The pawn walked into a crummy restaurant in this slummish neighborhood. He had to maneuver the package to get it through the door, and Winslow held his breath lest he break it, but he got it into the restaurant in one piece. He stayed there about five minutes—four minutes, twenty-three seconds, Winslow told me, since he had stupidly been watching his watch instead of the restaurant—and then he came out. He didn't have the package with him, or anything that could possibly have held it.
They expected that. Somehow, though, they expected that it would come out in the hands of someone else, or in some fashion, and it never did. After two hours, Winslow got very uneasy. Could they have frightened off the pick-up by being insufficiently clandestine in their surveillance? They couldn't help that as long as they wore their uniform, but that wouldn't protect them against the chief's wrath.

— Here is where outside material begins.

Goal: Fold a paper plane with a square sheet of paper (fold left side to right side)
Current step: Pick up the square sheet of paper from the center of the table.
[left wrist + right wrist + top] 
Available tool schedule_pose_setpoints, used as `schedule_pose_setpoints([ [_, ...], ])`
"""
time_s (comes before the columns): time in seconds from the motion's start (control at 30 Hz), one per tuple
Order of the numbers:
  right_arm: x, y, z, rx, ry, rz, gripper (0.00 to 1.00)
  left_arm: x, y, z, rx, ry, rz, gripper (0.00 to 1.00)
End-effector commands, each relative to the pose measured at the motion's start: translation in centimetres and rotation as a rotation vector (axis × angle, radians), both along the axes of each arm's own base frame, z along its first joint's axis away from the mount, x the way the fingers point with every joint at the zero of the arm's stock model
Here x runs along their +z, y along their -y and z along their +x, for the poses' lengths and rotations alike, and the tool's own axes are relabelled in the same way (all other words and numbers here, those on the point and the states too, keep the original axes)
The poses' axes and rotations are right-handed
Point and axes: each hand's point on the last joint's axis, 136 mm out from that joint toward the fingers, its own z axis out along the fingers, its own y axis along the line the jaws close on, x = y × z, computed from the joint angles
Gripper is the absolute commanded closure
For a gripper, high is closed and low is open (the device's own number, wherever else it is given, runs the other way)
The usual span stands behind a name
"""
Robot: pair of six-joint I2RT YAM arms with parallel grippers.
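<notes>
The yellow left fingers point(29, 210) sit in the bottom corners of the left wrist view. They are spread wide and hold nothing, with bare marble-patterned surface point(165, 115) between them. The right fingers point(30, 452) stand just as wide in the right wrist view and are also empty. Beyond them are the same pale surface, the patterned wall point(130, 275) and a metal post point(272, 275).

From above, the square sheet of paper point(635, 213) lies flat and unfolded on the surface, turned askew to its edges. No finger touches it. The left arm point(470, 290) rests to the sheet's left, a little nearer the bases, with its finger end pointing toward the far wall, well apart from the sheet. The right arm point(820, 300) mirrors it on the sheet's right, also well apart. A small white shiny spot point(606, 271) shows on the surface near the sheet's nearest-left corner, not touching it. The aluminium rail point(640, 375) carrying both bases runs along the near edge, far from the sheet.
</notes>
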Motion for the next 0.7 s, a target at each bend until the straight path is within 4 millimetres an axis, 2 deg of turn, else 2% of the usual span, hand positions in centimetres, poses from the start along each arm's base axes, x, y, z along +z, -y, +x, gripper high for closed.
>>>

Worse yet, could they have allowed the package—six feet long, four inches wide—to be slipped out under their noses somehow? If so, their
careers were finished. Finally, Winslow could stand no more. In desperation, he ordered his men into the restaurant, and then came the final blow.
"It wasn't there," said Winslow desperately. "It wasn't such a damned big place and the package just wasn't there. As soon as I could see that was the situation, I came here. I remembered you lived only a mile away and hoped you might be in." He looked decidedly grateful I was in.
I said, "I suppose I can trust your agents to find it if it's there. Something six feet long isn't exactly a diamond or a piece of microfilm."
"It's not there."
"Could it have been dismembered, taken apart, hidden in parts, or, for that matter, taken out in parts?"
"No, it would then be broken, useless. It had to be intact.—I'm not telling you what it is, mind you."
"I'm not asking and you probably don't know yourself. —Did you look over the people in the restaurant?"
"Certainly. They were the type who were completely uncooperative, who turn sullen and resentful at the least sign of the law. But there's no way something like that could be hidden on anyone's person."
"By the way," I said, "do you have a search warrant?"
Winslow reddened a bit. "We have a sort of catchall search warrant for safety violations. Never mind about that."
I'm sure it wouldn't have held up in court, but in those days such things weren't questioned.
I said, "Maybe it was taken upstairs."
"There is no upstairs. It's a crummy little one-story greasy-spoon restaurant, between two tenements."
"Well then," I said, "there must be an entrance into one of the adjoining tenements, or both."
"Not a chance. Solid wall, both ways."
"Cellar?"
"We looked through it. A junkyard with some food staples. What we wanted wasn't there."
"Entrances into the adjoining tenements through the cellar?" "No. Damn it, Griswold, give us some credit for brains."
"Kitchen?"
"Plenty of cockroaches; nothing of what we wanted."